Augsburg Logo



Main | Course Syllabus | Supplementary Readings | Other Course Documents
FAQ | WWW Starting Points | HTML Resources | ISTE Standards

Savvy Searching: There's more to searching than hitting the enter key!

This reading will discuss various strategies and tools for searching the Internet. This is a crowded field, with exotic names such as Dogpile, Google, Yahoo!, to name a few. Hopefully this lesson will give you a flavor of the myriad of tools (usually called "search engines") and strategies available for searching the Internet. While most folks believe they're fairly proficient at web searching, in fact most folks don't know the most basic elements of how searching works or how to be more a more savvy searcher. There are also quite a number of very important but often unknown aspects to searching that dramatically impact the integrity, safety, and overall nature of the searching experience. It's not as simple as you may think! So let's make sure you're not one of those folks! We will start with the basics of searching. Later, you'll learn more about many of the risks, challenges and leading-edge issues that impact your searching much more than you may think.

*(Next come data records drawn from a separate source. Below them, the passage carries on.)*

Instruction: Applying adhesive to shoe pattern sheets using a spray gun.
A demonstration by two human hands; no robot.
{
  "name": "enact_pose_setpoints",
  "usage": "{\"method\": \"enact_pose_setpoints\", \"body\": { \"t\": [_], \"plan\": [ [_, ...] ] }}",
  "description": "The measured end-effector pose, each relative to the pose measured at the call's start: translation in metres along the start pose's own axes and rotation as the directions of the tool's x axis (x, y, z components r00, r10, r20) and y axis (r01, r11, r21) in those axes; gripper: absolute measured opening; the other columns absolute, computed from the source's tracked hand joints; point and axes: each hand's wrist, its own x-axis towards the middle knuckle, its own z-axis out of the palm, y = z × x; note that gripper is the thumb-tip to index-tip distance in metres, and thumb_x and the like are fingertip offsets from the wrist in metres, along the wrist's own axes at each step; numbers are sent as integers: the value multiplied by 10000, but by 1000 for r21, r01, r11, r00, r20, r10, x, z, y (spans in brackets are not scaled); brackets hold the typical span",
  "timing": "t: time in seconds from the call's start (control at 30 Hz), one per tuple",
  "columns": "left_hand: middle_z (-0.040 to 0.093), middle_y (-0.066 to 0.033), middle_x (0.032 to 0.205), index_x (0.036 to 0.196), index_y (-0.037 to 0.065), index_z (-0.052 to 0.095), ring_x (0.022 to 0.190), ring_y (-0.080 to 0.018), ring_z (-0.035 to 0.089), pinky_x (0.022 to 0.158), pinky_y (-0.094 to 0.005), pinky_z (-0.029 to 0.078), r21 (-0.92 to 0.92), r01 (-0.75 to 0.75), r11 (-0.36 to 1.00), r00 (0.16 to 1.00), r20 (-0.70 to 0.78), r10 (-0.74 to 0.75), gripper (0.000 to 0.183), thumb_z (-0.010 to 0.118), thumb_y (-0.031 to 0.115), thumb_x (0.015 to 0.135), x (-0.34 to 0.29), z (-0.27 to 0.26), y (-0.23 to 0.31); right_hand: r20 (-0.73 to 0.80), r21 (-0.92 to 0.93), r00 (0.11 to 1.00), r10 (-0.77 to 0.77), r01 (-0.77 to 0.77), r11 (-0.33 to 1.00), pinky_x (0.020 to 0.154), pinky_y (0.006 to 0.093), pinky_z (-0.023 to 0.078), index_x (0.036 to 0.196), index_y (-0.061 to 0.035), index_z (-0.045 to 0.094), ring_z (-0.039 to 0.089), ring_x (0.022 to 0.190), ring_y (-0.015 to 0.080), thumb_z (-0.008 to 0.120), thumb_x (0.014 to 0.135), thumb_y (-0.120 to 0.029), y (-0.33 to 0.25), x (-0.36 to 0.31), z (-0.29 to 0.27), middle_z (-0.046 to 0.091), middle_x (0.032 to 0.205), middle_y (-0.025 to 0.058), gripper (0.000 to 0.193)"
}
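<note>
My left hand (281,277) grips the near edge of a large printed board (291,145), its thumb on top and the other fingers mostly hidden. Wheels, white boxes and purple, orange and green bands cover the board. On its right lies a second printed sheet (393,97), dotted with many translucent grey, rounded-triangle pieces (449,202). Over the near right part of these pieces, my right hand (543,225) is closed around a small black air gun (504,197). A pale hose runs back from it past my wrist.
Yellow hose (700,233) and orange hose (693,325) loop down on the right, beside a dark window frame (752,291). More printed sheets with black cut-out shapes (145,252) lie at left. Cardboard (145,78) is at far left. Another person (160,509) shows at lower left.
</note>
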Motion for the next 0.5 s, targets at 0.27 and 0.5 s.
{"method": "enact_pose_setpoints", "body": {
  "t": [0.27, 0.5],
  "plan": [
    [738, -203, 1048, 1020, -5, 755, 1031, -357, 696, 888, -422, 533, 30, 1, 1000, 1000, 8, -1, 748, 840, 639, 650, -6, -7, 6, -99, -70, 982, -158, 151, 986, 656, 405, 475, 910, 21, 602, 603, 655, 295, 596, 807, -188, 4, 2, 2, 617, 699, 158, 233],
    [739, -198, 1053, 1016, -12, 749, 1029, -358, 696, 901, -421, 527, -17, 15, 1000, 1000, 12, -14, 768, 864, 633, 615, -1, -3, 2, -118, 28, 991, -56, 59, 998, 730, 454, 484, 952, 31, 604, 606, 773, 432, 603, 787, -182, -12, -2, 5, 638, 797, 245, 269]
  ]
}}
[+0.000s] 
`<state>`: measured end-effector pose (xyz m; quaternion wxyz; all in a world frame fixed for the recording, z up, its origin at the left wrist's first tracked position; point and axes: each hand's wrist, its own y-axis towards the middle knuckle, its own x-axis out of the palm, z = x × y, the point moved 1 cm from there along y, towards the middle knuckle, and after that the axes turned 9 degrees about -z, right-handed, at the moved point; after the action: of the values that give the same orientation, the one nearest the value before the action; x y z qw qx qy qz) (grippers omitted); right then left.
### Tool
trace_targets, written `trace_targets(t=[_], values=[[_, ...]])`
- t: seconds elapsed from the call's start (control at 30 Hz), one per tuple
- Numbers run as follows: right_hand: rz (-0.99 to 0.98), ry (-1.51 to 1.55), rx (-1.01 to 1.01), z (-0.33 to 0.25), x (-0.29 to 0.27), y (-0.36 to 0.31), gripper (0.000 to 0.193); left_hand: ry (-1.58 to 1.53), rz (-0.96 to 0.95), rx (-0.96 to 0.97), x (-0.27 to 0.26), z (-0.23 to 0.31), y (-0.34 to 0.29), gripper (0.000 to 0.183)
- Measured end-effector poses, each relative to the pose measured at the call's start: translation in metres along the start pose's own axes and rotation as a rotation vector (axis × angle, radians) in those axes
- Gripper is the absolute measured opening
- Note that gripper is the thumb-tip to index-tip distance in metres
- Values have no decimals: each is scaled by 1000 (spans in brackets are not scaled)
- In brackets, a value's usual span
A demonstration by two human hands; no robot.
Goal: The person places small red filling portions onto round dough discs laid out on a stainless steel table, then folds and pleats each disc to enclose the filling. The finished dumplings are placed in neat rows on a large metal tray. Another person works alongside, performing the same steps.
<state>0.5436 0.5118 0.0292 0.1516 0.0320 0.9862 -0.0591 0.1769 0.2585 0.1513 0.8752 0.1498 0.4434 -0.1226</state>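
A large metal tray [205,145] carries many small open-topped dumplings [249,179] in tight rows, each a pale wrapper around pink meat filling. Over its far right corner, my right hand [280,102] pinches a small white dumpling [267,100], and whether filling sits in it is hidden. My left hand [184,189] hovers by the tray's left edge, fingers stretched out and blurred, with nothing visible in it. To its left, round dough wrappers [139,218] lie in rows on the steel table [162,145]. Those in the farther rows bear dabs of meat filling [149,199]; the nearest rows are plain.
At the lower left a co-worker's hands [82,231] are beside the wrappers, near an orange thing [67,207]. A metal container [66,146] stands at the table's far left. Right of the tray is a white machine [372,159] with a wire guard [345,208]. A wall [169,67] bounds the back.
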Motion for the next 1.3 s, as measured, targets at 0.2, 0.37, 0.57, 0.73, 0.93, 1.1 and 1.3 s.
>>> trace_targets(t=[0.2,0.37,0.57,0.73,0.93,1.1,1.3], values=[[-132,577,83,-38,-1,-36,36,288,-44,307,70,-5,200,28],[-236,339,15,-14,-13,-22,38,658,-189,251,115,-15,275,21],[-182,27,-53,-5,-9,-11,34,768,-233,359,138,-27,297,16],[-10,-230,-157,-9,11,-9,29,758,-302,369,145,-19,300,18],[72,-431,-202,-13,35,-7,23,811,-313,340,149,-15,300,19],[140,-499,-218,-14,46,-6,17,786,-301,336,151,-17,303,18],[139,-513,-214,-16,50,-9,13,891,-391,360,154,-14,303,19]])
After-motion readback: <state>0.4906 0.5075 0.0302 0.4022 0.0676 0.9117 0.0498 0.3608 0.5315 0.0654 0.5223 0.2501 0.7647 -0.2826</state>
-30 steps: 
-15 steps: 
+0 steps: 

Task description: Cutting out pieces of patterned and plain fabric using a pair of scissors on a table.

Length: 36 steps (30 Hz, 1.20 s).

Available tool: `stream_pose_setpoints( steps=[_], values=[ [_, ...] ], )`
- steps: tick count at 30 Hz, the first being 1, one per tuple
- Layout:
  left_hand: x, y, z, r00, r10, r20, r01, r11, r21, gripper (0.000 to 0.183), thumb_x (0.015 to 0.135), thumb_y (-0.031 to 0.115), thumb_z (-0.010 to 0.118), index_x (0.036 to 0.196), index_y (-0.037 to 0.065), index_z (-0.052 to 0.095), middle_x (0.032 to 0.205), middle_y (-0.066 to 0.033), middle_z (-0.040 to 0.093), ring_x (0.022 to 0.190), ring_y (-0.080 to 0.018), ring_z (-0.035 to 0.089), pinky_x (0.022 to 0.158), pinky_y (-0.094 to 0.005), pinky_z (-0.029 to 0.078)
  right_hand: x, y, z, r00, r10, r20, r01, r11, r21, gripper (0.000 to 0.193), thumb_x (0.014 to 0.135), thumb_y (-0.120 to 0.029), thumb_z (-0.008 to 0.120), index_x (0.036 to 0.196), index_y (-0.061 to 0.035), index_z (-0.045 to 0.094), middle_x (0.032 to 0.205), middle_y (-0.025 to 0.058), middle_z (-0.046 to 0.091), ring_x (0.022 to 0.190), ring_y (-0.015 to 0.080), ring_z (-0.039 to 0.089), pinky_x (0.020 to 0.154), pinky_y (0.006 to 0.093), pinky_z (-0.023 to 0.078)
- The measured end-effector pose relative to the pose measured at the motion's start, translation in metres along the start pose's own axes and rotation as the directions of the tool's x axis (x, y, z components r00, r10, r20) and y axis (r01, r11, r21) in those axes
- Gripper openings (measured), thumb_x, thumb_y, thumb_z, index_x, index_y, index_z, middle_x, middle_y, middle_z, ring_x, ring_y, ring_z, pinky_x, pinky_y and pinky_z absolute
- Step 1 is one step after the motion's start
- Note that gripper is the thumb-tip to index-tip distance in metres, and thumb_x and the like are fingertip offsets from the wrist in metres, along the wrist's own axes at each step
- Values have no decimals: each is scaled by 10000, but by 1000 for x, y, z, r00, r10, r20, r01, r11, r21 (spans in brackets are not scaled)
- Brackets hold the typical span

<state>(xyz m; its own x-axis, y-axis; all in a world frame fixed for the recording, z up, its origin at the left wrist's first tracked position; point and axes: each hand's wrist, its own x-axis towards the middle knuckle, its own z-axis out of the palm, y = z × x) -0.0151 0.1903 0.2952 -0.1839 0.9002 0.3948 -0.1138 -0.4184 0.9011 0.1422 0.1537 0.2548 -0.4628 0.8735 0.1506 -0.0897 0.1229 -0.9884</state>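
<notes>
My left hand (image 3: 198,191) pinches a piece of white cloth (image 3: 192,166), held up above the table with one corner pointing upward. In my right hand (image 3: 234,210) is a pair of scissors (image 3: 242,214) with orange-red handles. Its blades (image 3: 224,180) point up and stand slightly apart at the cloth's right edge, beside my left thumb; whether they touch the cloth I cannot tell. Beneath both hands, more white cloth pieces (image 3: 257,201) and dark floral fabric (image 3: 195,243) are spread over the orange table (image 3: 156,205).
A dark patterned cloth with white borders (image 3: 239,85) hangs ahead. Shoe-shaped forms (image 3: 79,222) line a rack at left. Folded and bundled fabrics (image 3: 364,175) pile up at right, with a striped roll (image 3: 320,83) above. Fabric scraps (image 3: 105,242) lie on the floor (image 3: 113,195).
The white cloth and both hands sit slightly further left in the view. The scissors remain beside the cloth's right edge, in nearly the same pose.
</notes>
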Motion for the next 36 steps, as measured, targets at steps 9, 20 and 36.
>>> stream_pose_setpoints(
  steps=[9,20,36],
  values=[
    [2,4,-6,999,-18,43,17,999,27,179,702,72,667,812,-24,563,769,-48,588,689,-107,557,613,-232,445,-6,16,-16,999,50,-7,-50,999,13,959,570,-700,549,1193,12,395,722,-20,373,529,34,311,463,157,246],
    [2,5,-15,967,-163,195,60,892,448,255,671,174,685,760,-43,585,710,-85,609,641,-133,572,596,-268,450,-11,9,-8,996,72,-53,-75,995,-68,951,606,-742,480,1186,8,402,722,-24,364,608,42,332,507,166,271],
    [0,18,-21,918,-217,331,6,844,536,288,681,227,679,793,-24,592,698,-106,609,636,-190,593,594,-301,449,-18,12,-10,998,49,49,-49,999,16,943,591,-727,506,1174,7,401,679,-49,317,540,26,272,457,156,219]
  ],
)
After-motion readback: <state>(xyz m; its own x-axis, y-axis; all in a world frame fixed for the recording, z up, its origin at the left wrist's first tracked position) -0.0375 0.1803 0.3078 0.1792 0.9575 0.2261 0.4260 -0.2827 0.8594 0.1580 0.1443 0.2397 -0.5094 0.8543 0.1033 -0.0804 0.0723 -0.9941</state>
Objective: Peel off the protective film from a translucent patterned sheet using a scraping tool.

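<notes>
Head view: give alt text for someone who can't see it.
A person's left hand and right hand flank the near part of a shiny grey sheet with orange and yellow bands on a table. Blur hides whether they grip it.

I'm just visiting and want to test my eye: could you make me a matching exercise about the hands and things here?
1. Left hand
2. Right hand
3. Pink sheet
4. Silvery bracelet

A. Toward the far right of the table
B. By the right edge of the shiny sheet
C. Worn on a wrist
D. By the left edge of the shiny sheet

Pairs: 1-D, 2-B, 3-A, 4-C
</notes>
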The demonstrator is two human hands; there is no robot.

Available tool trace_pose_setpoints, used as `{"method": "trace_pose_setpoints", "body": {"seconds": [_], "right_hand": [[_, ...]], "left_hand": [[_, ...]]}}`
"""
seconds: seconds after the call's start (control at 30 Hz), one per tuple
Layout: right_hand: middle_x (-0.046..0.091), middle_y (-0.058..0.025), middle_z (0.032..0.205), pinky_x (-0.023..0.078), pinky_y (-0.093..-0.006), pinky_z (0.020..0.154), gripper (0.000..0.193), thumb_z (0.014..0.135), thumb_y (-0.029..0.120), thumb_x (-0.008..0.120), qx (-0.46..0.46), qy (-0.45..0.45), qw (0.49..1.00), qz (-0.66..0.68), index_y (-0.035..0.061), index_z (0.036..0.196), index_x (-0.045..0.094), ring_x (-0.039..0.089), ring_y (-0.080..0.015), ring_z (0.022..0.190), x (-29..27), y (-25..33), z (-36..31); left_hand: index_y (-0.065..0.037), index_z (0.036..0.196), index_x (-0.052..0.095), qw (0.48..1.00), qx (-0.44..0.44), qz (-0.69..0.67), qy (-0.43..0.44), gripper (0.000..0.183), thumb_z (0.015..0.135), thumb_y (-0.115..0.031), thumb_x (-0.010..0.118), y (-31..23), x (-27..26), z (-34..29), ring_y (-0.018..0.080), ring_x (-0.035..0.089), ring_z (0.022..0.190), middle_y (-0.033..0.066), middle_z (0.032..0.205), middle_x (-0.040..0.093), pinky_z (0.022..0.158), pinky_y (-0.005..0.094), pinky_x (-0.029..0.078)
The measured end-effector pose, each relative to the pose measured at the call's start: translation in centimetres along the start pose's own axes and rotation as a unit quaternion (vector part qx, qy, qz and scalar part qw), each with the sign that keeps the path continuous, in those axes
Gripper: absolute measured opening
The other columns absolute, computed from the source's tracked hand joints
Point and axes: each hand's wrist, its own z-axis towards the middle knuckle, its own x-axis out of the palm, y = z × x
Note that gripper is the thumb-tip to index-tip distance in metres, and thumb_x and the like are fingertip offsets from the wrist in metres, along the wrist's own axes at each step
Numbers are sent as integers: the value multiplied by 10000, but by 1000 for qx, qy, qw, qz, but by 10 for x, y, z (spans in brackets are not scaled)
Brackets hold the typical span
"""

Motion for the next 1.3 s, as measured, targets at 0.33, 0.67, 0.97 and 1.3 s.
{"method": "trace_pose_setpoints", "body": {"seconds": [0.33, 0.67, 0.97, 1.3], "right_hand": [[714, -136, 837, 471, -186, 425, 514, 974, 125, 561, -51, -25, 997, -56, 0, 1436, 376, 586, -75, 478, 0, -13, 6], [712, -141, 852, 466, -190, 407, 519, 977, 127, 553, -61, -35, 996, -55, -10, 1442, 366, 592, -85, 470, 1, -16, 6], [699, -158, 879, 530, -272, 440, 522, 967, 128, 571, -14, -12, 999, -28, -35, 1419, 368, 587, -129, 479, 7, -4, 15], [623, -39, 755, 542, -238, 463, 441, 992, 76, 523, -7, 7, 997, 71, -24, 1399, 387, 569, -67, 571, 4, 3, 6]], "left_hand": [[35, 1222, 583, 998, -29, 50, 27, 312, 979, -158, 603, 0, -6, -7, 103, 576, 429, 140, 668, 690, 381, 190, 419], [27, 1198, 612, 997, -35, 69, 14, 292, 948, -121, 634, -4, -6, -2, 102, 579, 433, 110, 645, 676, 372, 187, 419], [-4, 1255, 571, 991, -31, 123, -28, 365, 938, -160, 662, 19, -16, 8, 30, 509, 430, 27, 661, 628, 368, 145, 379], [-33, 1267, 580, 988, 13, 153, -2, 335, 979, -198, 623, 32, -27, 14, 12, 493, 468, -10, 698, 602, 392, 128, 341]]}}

Searching the World Wide Web and More: Some General Tips for Searching

First, search engines typically use Boolean logical operators to do their searching. Basically, this means that you can use specific words to set up a fairly sophisticated search that can be precisely defined. Search engines often recognize the operators "and," "not," "or," and parentheses. The particular syntax that activates these logical operators varies from one search tool to another, but the general principle applies to all search engines. I'll explain each of these briefly below:

And - this allows you to search for items or directories that include two or more terms of interest. Both terms will have to be in the document or directory title to be included in your search results. An example of an "and" search is the following:

Words to search for: utah and weather

(Note: Most search engines will assume an "and" if you do not place an operator between the two words - "Utah weather" will return the same search results).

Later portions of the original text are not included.